> What you should do: Without changing a thing, reproduce the entire listing and leave out its pictures.

· · · ·

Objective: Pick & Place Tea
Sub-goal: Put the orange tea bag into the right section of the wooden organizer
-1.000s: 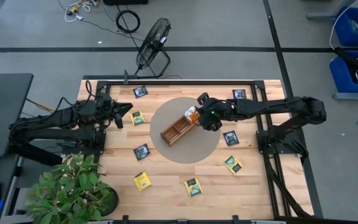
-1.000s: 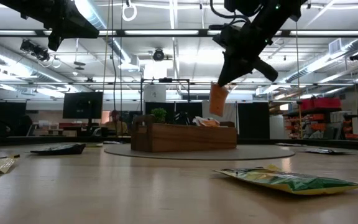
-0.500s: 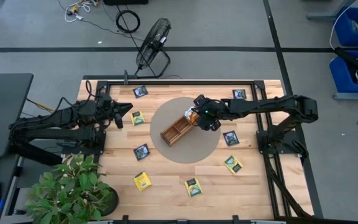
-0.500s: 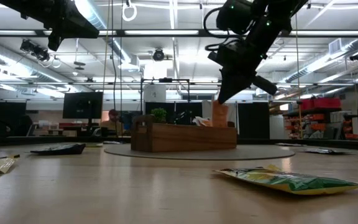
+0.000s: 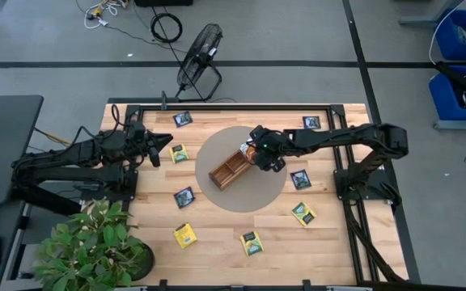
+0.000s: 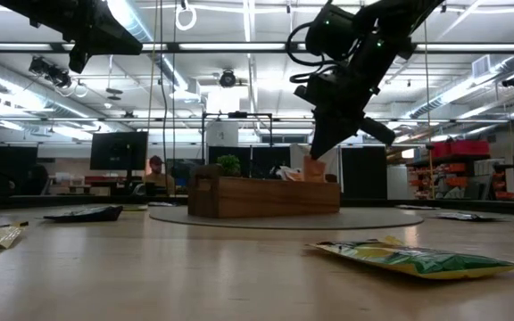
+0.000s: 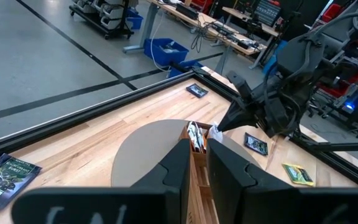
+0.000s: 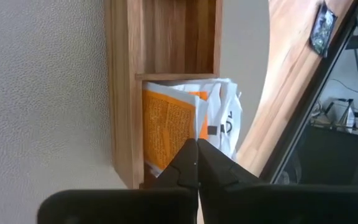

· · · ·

> Your response:
Objective: Pick & Place Tea
Sub-goal: Put the orange tea bag into the right section of the wooden organizer
-1.000s: 
-1.000s: 
-0.500s: 
-0.500s: 
+0.000s: 
+0.000s: 
+0.000s: 
+0.000s: 

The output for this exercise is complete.